# About this task
Copy every line in the listing that contains "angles".

# Raw data

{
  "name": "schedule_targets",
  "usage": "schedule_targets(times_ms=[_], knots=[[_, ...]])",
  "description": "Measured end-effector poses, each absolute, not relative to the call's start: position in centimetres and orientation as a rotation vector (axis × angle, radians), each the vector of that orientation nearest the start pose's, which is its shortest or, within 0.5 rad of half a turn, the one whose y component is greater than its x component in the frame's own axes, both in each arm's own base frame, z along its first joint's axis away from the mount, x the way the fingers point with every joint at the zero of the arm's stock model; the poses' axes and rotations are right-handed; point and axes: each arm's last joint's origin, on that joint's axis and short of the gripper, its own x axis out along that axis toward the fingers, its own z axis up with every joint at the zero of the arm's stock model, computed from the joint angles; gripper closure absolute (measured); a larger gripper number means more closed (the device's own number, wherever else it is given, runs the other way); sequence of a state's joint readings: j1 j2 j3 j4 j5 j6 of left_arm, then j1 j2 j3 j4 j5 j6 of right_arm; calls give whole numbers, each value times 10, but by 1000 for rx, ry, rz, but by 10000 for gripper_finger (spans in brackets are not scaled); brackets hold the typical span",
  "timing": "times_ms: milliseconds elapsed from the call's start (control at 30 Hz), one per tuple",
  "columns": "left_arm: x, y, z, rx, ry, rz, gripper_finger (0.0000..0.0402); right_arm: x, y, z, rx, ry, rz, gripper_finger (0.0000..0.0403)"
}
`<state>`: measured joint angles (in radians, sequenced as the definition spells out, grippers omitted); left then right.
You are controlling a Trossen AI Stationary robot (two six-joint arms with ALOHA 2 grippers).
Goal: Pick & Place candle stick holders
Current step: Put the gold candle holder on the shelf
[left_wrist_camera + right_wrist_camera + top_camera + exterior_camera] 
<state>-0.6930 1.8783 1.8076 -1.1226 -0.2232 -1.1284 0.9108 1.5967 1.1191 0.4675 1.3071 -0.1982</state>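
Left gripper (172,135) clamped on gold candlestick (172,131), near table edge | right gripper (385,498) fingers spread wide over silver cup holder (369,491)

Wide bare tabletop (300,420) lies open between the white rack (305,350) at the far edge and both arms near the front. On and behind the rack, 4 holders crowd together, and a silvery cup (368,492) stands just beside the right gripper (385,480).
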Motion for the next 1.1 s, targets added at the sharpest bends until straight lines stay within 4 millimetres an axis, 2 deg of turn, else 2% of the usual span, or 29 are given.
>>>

# Result of the task
  "description": "Measured end-effector poses, each absolute, not relative to the call's start: position in centimetres and orientation as a rotation vector (axis × angle, radians), each the vector of that orientation nearest the start pose's, which is its shortest or, within 0.5 rad of half a turn, the one whose y component is greater than its x component in the frame's own axes, both in each arm's own base frame, z along its first joint's axis away from the mount, x the way the fingers point with every joint at the zero of the arm's stock model; the poses' axes and rotations are right-handed; point and axes: each arm's last joint's origin, on that joint's axis and short of the gripper, its own x axis out along that axis toward the fingers, its own z axis up with every joint at the zero of the arm's stock model, computed from the joint angles; gripper closure absolute (measured); a larger gripper number means more closed (the device's own number, wherever else it is given, runs the other way); sequence of a state's joint readings: j1 j2 j3 j4 j5 j6 of left_arm, then j1 j2 j3 j4 j5 j6 of right_arm; calls give whole numbers, each value times 10, but by 1000 for rx, ry, rz, but by 10000 for gripper_finger (spans in brackets are not scaled); brackets hold the typical span",
`<state>`: measured joint angles (in radians, sequenced as the definition spells out, grippers omitted); left then right.

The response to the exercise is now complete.